Players were not in pads, but Robinson similarly flashed, at one point making a difficult catch of a ball slightly behind him as he was tumbling to the ground. If he was holding anything back, it was not apparent in his cuts, routes and runs after catches.

“I feel great,” Robinson said. “It's been a process that we've taken a little bit slower, but I think that was for the best. It just was all about getting me ready for this time right here, so I feel great. I feel 100 percent.”

Long has been buffeted by injuries requiring surgeries over the past two years. The setbacks have taken him down from the Pro Bowl level at which he played his first three seasons.

But he turns 30 in December and is entering his sixth NFL season having missed 14 games the past two years after just one the first three.

“I’m feeling great,” Long said. “It’s really a lot of fun to get out here with my teammates and start camp without any limitations and be able to contribute from Day 1. It feels good. I spent a lot of time with our training staff. I got to know Andre Tucker really well, our new head trainer.
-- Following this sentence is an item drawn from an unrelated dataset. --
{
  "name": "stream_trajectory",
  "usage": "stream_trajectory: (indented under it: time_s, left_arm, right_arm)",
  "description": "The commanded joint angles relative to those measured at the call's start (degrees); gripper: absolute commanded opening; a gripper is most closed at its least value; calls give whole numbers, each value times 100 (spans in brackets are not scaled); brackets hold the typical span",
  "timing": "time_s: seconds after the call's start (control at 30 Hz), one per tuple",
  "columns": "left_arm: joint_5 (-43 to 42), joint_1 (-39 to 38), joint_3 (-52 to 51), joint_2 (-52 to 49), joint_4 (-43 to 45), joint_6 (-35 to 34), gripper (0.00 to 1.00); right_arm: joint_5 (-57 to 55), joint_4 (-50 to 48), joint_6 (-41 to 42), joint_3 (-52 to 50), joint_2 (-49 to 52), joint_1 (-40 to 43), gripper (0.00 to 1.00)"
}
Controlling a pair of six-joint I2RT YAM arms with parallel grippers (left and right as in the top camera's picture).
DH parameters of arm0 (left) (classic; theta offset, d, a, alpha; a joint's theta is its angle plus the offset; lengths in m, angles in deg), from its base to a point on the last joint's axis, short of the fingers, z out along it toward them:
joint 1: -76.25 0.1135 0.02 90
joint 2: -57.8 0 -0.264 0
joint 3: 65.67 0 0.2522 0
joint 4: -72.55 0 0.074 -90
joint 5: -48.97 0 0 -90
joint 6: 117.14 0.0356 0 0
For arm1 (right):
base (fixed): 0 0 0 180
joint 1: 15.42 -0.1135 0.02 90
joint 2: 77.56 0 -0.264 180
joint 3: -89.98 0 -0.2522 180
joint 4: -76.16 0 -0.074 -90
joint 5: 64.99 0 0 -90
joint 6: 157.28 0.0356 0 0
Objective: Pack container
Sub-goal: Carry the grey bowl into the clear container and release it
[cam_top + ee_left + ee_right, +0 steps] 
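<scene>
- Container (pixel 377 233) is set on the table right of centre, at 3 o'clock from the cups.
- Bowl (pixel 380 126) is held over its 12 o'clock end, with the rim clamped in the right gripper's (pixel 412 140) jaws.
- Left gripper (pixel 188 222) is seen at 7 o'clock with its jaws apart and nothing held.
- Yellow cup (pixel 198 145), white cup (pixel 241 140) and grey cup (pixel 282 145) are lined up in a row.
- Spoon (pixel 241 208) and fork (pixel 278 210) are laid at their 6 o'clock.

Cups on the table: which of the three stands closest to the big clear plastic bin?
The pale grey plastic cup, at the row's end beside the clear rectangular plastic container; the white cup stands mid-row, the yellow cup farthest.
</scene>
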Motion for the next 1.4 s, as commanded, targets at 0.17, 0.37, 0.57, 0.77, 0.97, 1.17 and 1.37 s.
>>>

He has done a tremendous job.

“You know, it’s Day 1 and I was out there at practice, and I got to hit other guys, and that was fun. I don’t look much into psychological hurdles. But a physical hurdle? Yes, it was. I had a lot going on this offseason. I’m just really happy to be out here.”

All was not good news physically for the Bears as inside linebacker Danny Trevathan and cornerback/special teamer Sherrick McManis were held out of practice after hamstring issues surfaced in their pre-camp physicals. Nagy said neither was considered serious but gave no timetable for their returns.